EXHIBIT U
AMENDMENT TO NOTES
This AMENDMENT TO NOTES dated as of April 14, 2003 (this
"Amendment"), among Alternative Resources Corporation, a Delaware
corporation (the "Company"), with headquarters located at 000
Xxxx Xxxx, Xxxxx 000, Xxxxxxxxxx, Xxxxxxxx 00000, Xxxxxxxxxx
Capital Partners, L.P., a Delaware limited partnership ("WCP")
and Wynnchurch Capital Partners Canada, L.P., an Alberta, Canada
limited partnership ("WCPC", each of WCP and WCPC, a "Purchaser,"
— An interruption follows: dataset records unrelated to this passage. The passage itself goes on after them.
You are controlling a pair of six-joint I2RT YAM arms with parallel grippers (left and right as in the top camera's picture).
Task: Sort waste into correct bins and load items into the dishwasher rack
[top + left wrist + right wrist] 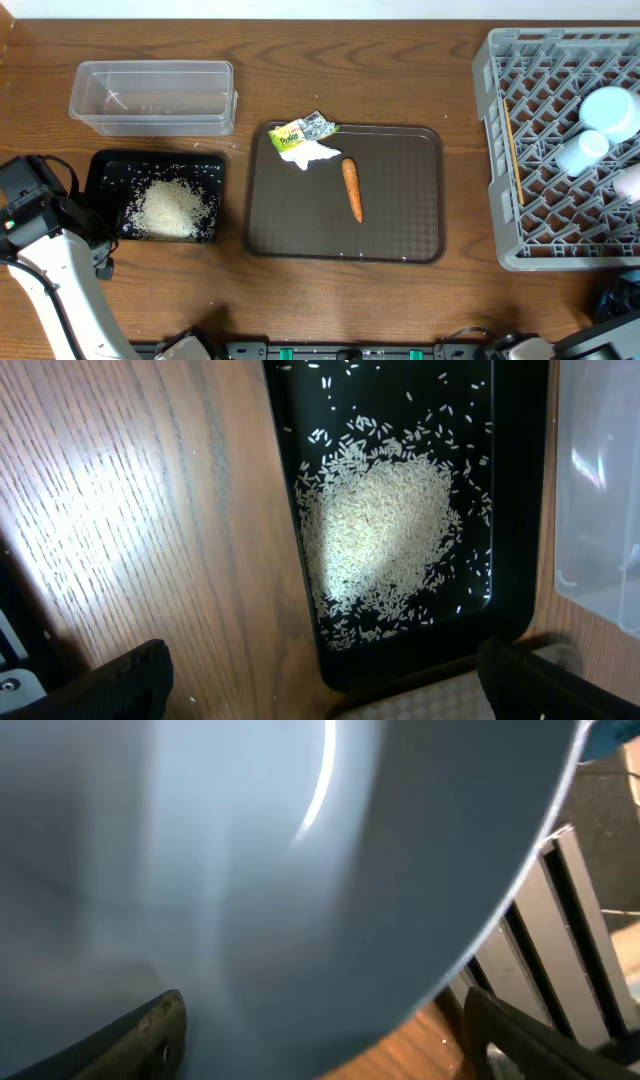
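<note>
The white rice (172,208) lies heaped in the black tray (105,170); it also shows in the left wrist view (385,530). My left gripper (320,682) is open and empty, above the table at that tray's near corner. The carrot (352,188), the yellow-and-silver wrapper (303,130) and the white tissue (315,153) lie on the brown serving tray (400,200). The grey rack (540,250) holds the light-blue bowl (610,110), the white cup (582,150) and the chopsticks (513,150). The dark-blue bowl (250,870) fills the right wrist view, right in front of my open right gripper (330,1040).
The clear tub (152,97) stands behind the black tray; I see nothing in it. Its wall shows in the left wrist view (600,510). The rack's grey slats (570,920) are just right of the dark-blue bowl. Only a dark part of my right arm (620,300) shows overhead.
</note>
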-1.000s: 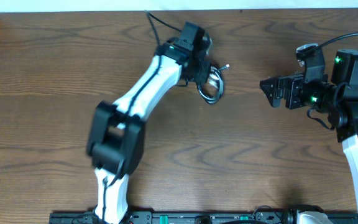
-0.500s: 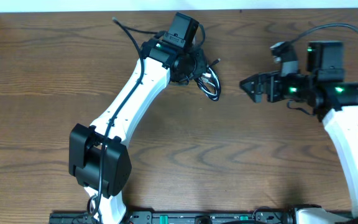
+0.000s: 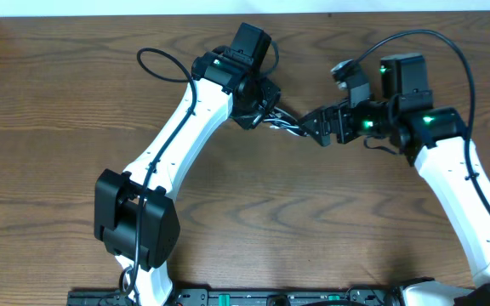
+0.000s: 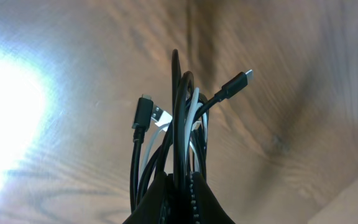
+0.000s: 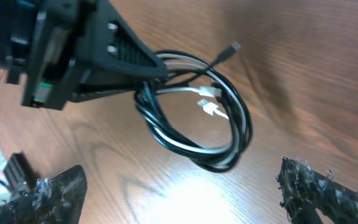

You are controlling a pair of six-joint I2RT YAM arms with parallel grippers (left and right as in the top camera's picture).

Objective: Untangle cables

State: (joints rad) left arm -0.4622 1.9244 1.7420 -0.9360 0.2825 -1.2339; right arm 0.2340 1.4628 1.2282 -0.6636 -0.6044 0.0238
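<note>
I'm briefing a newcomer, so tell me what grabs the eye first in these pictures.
A tangled bundle of black and white cables stands out first, pinched in the left arm's fingers and held up over the wooden table, toward its far edge. Close on its right, the right arm's fingers stand wide open, facing the dangling loop.

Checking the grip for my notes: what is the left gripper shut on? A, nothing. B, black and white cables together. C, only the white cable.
B: the left wrist view shows the left gripper pinching the black and white cables in one bundle.
</note>
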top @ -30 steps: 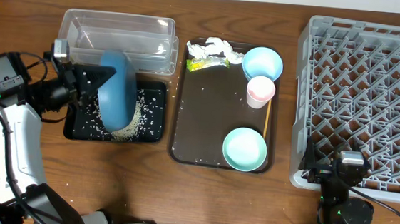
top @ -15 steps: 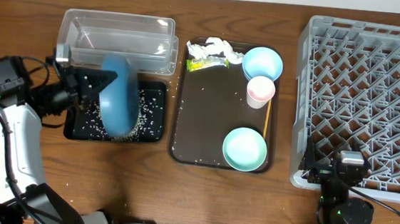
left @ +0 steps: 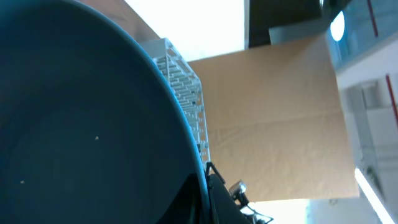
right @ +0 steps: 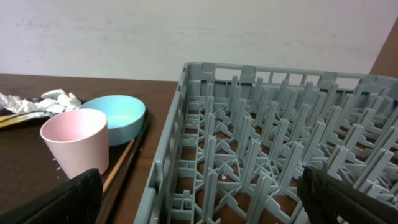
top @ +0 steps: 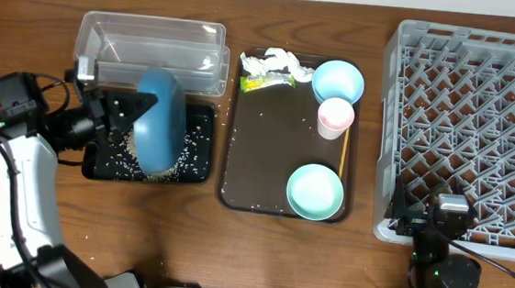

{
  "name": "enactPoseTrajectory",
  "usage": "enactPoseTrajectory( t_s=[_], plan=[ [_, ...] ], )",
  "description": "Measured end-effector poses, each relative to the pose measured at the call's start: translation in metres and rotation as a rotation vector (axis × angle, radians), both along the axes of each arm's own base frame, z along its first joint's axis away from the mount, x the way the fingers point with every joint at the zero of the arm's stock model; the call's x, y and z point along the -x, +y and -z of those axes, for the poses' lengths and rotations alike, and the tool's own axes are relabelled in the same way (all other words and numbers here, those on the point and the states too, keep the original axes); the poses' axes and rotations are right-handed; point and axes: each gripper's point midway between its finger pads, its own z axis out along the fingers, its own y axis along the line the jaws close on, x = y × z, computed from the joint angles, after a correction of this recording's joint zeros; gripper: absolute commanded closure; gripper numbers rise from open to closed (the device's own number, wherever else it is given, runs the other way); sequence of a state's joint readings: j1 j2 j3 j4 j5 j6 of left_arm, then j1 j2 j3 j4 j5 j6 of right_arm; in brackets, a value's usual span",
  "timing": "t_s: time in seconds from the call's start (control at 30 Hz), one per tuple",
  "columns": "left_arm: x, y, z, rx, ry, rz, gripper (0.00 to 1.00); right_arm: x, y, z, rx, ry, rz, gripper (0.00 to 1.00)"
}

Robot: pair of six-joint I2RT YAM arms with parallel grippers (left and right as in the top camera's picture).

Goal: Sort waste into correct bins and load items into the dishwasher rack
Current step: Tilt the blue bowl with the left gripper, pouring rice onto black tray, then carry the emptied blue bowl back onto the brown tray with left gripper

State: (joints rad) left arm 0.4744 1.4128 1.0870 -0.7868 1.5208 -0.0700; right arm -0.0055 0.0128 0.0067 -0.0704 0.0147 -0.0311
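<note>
My left gripper (top: pixel 120 115) is shut on the rim of the large dark blue plate (top: pixel 160 123) and holds it tilted on edge over the black tray (top: pixel 197 153), which has rice grains (top: pixel 118 159) scattered in it. In the left wrist view the plate (left: pixel 81 124) fills the left side, with the jaws (left: pixel 208 193) clamped on its edge. The clear tub (top: pixel 150 48) lies just behind the black tray. My right gripper (top: pixel 436 221) is open and empty at the front left corner of the grey rack (top: pixel 472 115); in the right wrist view its fingers (right: pixel 211 199) straddle the rack wall (right: pixel 168 162).
The brown serving tray (top: pixel 266 154) holds two pale blue bowls (top: pixel 338 80) (top: pixel 315 191), a pink cup (top: pixel 336 116), a thin stick (top: pixel 344 151), white tissue (top: pixel 273 64), a yellow-green wrapper (top: pixel 258 83) and stray grains. The right wrist view shows the cup (right: pixel 74 140) and a bowl (right: pixel 121 112).
My left gripper has shifted the plate slightly to the right over the black tray and turned it a little. The right arm has not moved.
</note>
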Motion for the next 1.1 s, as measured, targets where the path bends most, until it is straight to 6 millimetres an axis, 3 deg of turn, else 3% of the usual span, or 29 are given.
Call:
enactPoseTrajectory(
  t_s=[0.2,0.43,0.77,1.1],
  plan=[
    [0.014,-0.041,-0.014,-0.085,-0.084,0.108,0.93,0.000,0.000,0.000,0.000,0.000,0.000,0.01],
    [0.011,-0.092,0.002,-0.307,-0.114,0.180,0.93,0.000,0.000,0.000,0.000,0.000,0.000,0.01],
    [0.018,-0.189,0.020,-0.538,-0.207,0.268,0.88,0.000,0.000,0.000,0.000,0.000,0.000,0.01],
    [-0.002,-0.218,0.050,-0.851,-0.287,0.094,0.94,0.000,0.000,0.000,0.000,0.000,0.000,0.01]
  ],
)
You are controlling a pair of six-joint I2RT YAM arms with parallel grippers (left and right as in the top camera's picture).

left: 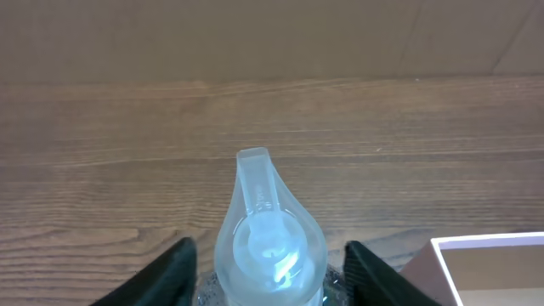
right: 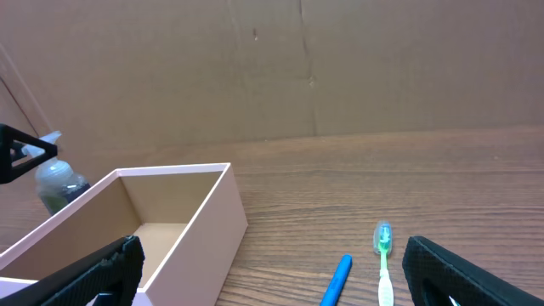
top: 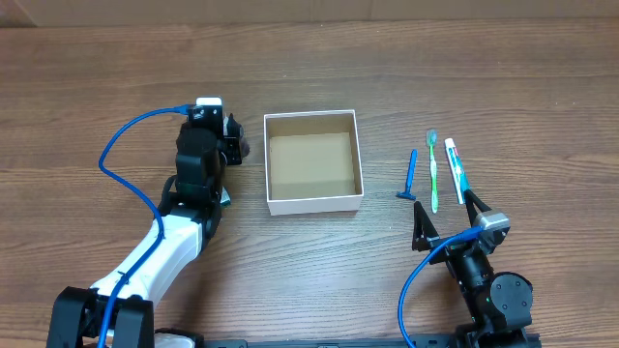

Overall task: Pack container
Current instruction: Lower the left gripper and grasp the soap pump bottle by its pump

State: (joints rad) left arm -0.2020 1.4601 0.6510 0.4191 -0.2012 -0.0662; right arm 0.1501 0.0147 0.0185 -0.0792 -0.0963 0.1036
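Note:
The container (top: 312, 159), a square white-walled box with a brown floor, sits mid-table and holds nothing; it also shows in the right wrist view (right: 183, 212). My left gripper (top: 232, 145) is just left of it, fingers pressed in on a clear pump bottle (left: 270, 242) standing upright. The bottle also shows in the right wrist view (right: 55, 183). A blue razor (top: 411, 176), a green toothbrush (top: 433, 172) and a white and blue toothpaste tube (top: 454, 170) lie right of the container. My right gripper (top: 450, 217) is open and empty, just in front of them.
A brown cardboard wall (right: 340, 68) stands along the table's far edge. The container's corner (left: 489, 263) is close to the right of my left gripper's right finger. A blue cable (top: 126, 164) loops left of the left arm.

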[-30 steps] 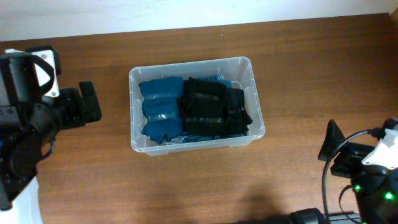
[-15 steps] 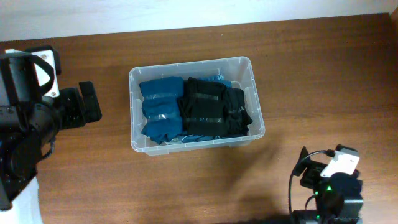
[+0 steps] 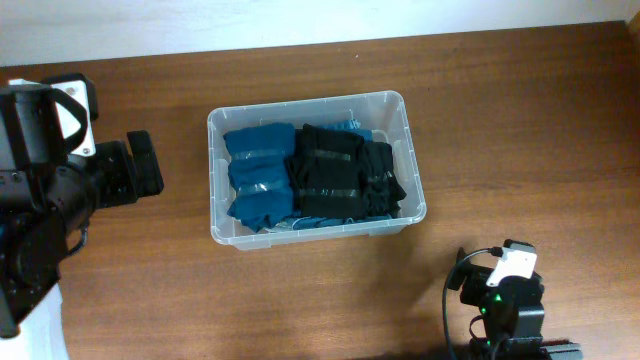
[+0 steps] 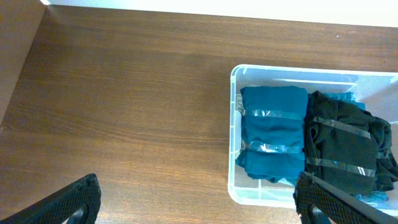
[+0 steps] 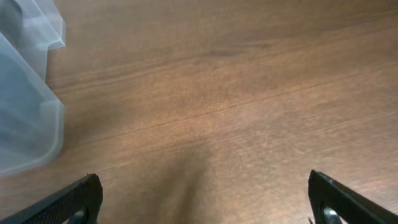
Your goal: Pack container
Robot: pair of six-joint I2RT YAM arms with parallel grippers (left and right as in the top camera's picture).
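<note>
Container: clear container [image 3: 215, 170] sits mid-counter [image 3: 500, 120] in the overhead view, upright, no lid in sight.
Contents: a blue bundle [image 3: 258, 172] fills the 9 o'clock half and a black bundle [image 3: 335, 172] the 3 o'clock half. They touch side by side. Each is banded with clear tape.
Underlayer: scraps of paler blue show at the 12 o'clock and 6 o'clock edges beneath the bundles; what they are cannot be told.
Left pincer: left pincer [image 4: 198, 202] has its fingers spread wide and grips nothing. It hangs above bare wood at 9 o'clock of the container, well apart from it.
Right pincer: right pincer [image 5: 202, 196] also has its fingers wide apart and empty. It is low over the counter at 5 o'clock of the container, whose corner shows at 9 o'clock in the right wrist view.
Loose items: none visible on the counter in any view.
Done: judging by the full floor of the container and the lack of stray goods, the packing looks finished or very nearly so.
Left: perhaps nothing. If a lid or more goods exist, they lie outside these views.
Risk: little, as neither pincer is near the container wall.
</note>
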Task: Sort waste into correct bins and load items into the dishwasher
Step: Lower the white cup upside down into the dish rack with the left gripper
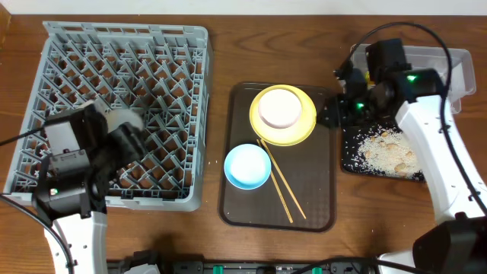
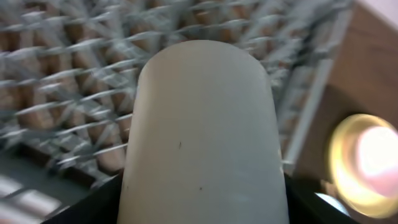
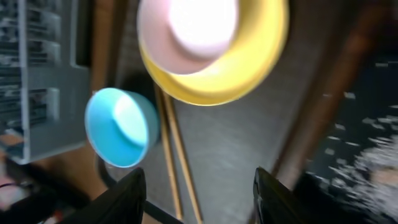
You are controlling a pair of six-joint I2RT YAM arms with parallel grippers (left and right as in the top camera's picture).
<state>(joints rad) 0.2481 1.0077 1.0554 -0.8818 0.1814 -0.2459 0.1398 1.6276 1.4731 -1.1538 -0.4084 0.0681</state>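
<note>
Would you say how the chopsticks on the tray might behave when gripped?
Thin and straight, the chopsticks are probably stiff and light. Lying flat on the brown tray, they may slide or roll if pushed.

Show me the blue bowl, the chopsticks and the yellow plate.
blue bowl [image 1: 247,166], overhead view, inside centre.
chopsticks [image 1: 281,180], overhead view, mid-shaft.
yellow plate [image 1: 309,120], overhead view, right rim.

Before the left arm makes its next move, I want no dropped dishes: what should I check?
1. White cup gripped by left jaws: ok.
2. Cup above grey dish rack: ok.
3. Rack slot below cup free: cannot tell, hidden.
4. Right jaws open, empty: ok.
5. White bowl, yellow plate, blue bowl, chopsticks racked: not ok, on brown tray.
</note>
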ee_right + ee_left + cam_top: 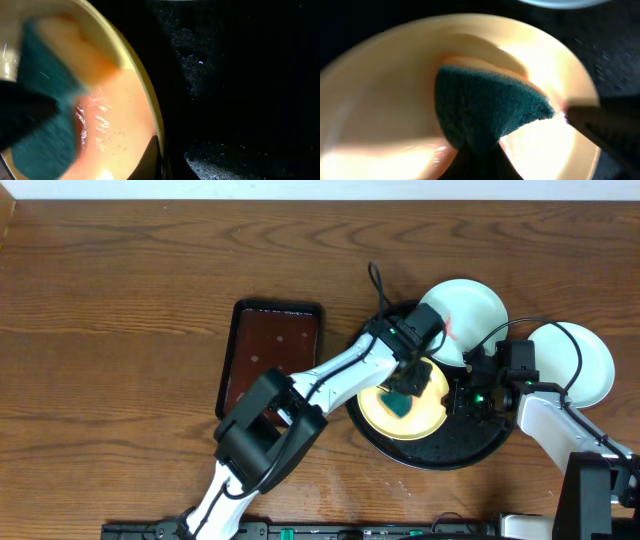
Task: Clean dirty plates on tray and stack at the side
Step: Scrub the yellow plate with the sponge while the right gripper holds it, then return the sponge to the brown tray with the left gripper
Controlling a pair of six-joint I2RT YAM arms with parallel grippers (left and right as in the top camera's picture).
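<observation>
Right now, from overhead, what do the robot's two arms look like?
Both have white rounded link shells with blocky black joints. The left arm has a looping black cable by its wrist. The right arm shows a small lit green light and a thin black cable arcing off it.

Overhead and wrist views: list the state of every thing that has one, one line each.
Pale yellow plate: on the black tray, wet, with a reddish film, under the sponge.
Sponge: pressed on that plate.
Left gripper: shut on the sponge.
Right gripper: at the yellow plate's rim; grip unclear.
Smeared white plate: red smear, overlapping the tray's far rim.
Other white plate: off the tray, no smear visible.
</observation>
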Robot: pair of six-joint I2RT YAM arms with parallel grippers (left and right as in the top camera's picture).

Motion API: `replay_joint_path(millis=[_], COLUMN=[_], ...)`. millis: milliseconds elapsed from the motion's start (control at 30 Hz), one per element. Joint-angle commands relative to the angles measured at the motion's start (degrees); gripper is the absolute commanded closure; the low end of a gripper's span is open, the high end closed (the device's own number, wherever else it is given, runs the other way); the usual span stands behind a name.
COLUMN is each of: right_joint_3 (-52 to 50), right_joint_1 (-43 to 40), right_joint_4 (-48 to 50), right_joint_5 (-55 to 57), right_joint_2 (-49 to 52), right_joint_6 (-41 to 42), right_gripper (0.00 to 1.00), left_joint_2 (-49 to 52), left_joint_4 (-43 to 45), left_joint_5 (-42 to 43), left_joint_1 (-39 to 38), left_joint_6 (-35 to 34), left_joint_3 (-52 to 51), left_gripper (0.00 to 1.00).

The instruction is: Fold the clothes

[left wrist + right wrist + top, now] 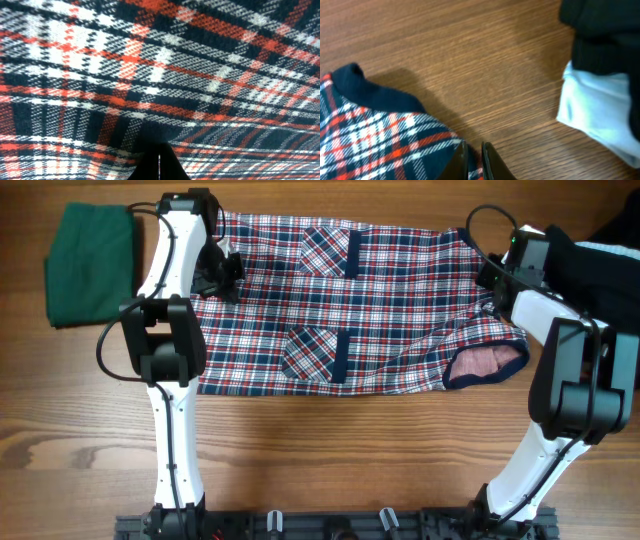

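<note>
brown wood-grain table [350,450] under even light

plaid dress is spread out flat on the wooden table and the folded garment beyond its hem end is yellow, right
Not quite. The folded garment beyond the hem end is dark green, not yellow, as the overhead view shows. The plaid dress is indeed spread out flat on the wooden table.

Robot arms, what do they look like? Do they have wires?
Both the left arm and the right arm are smooth white tubes joined by chunky black joints. Thin black cables loop out beside them. The left gripper and the right gripper each end in two slim black fingers.
</note>
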Motion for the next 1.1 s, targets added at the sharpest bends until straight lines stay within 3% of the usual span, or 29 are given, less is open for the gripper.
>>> replay_joint_path(millis=[0,300,600,1067], right_joint_3=[2.8,3.5,3.5,3.9], right_joint_1=[0.0,0.0,-0.1,-2.6], right_joint_4=[-5.9,-7.7,-4.3,3.5], right_joint_5=[-8.2,-12.6,-9.3,-1.2], right_joint_2=[1.1,1.7,7.4,10.3], right_joint_6=[0.0,1.4,1.4,-1.6], right_gripper=[0.92,0.85,0.87,0.83], left_joint_2=[12.8,12.8,12.8,12.8], left_joint_4=[5.3,5.7,5.9,7.2], left_joint_5=[-5.8,-5.8,-7.1,-7.1], left_joint_1=[-0.1,-0.1,0.1,0.4], left_joint_6=[-0.5,-0.6,-0.5,-0.8], left_joint_3=[-4.2,-4.2,-4.2,-4.2], left_gripper=[0.96,0.96,0.96,0.96])
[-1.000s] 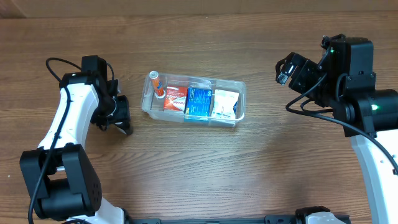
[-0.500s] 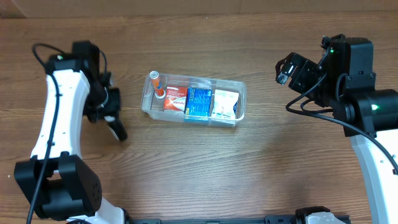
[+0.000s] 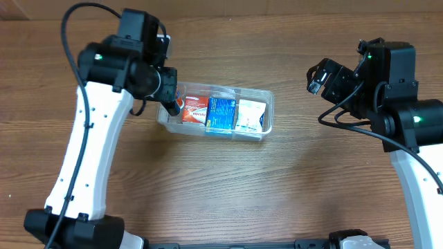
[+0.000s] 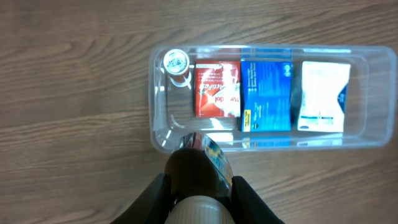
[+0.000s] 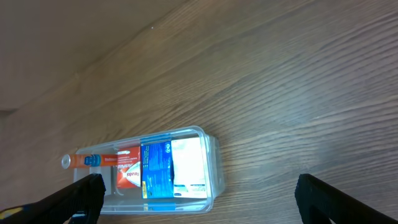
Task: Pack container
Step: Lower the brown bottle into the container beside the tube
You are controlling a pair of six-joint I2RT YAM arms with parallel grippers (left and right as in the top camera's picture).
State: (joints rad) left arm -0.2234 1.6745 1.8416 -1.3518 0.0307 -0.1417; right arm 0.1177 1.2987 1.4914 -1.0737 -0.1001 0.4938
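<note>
Since half a second ago, the left arm has swung from the left edge of the tabletop (image 3: pixel 208 187) up and across, and now the left gripper (image 4: pixel 199 179) hangs over the left end of the container (image 3: pixel 269 109). Neither the right arm nor the container has changed place.

The container lies a little left of the middle of the tabletop, closer to the far edge than to the near one. Its long axis runs from the left edge toward the right edge, only slightly turned. Inside, from left to right, are an orange tube (image 4: pixel 176 61) with a white cap, a red packet (image 4: pixel 217 89), a blue packet (image 4: pixel 266 94) and a white packet (image 4: pixel 323 95).

The left gripper is clenched on a dark rounded thing (image 4: pixel 198 163) with a shiny tip; what kind of thing it is I cannot tell. In the left wrist view this tip sits just over the near wall of the container, at the left corner, below the tube and the red packet. So the free room lies straight ahead of the gripper, toward the far edge, in the bare strip along the near wall. I judge that the coming move is a short advance and descent there, with the held thing turned along the long axis so it does not press on the packets.

The right gripper (image 3: pixel 318 77) is released, fingers wide apart, holding nothing, well apart from the container on its right side. The left arm is clearly the nearer one
</note>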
and collectively, the "Purchasers"), amends the Senior
Subordinated Secured Convertible Promissory Note dated as of
January 31, 2002 issued to WCP by the Company in the original
principal amount of $4,920,208.00 ("WCP Note"); and the Senior
Subordinated Secured Convertible Promissory Note dated as of
January 31, 2002 issued to WCPC by the Company in the original
principal amount of $5,079,792 (the "WCPC Note," and together
with the WCP Note, the "Notes").
WHEREAS, the Company and Purchasers are entering into a
Fifth Amendment to Securities Purchase Agreement and Waiver of
even date herewith pursuant to which Purchasers are waiving
certain events of default under that certain Securities Purchase
Agreement by and among the Company and Purchasers, dated as of
January 31, 2002, as amended (the "Securities Purchase
Agreement"); and
WHEREAS, the Company and the Purchasers desire to amend
certain provisions of the Notes, all subject to the terms,
conditions and limitations set forth herein;
NOW, THEREFORE, in consideration of the foregoing and the
agreements contained herein, the parties hereby agree as follows:
1. Capitalized Terms.
Capitalized terms used herein which are defined in the Notes
have the same meanings herein as therein, except to the extent
that such meanings are amended hereby.
2. Amendment.
The Company and the Purchasers agree that the definition of
"Conversion Price" in Section 2.1(f) of each of the Notes is
hereby deleted and amended and restated in its to read as
follows:
"(f) "Conversion Price" means $1.50, subject to
adjustments as set forth in Article VI hereof."
3. No Default, etc.
The Company hereby represents, warrants and confirms that:
(a) after giving effect to this Amendment, the Company is in
compliance with all of the terms and provisions set forth in the
Notes; and (b) the execution, delivery and performance by the
Company of this Amendment (i) have been duly authorized by all
necessary action on the part of the Company, (ii) will not
violate any applicable law or regulation or the organizational
documents of the Company or any of its subsidiaries, (iii) will
not violate or result in a default under any indenture, agreement
or other instrument binding on the Company or any of its assets,
and (iv) do not require any consent, waiver or approval of or by
any person (other than the Purchasers) which has not been
obtained.
4. Acknowledgment.
The Purchasers and the Company hereby acknowledge and agree
that the adjustment to the Conversion Price of the Notes made in
Section 1 hereof shall not act to adjust the exercise price of
any of the warrants issued by the Company to Purchasers pursuant
to the Securities Purchase Agreement, and that the adjustment to
the exercise price of the warrants made pursuant to that certain
Amendment to Warrants between Purchasers and the Company of even
date herewith shall not act to cause any adjustment to the
Conversion Price of the Notes.
5. Miscellaneous.
(a) Except as specifically amended hereby, all of the terms
and provisions of the Notes shall remain in full force and
effect. The indebtedness evidenced by the Notes is continuing
indebtedness and nothing herein shall be deemed to constitute a
payment, settlement, disposition or novation of the Notes or
release or otherwise adversely affect any rights of the
Purchasers against the Company.
(b) This Amendment may be executed in any number of
counterparts, each of which, when executed and delivered, shall
be an original, but all counterparts shall together constitute
one instrument. Delivery of an executed signature page hereto by
facsimile transmission shall be effective as delivery of a
manually executed counterpart hereof.
(c) This Amendment shall be governed by the laws of the
State of Illinois and shall be binding upon and inure to the
benefit of the parties hereto and their respective successors and
assigns.
[Remainder of Page Left Intentionally Blank]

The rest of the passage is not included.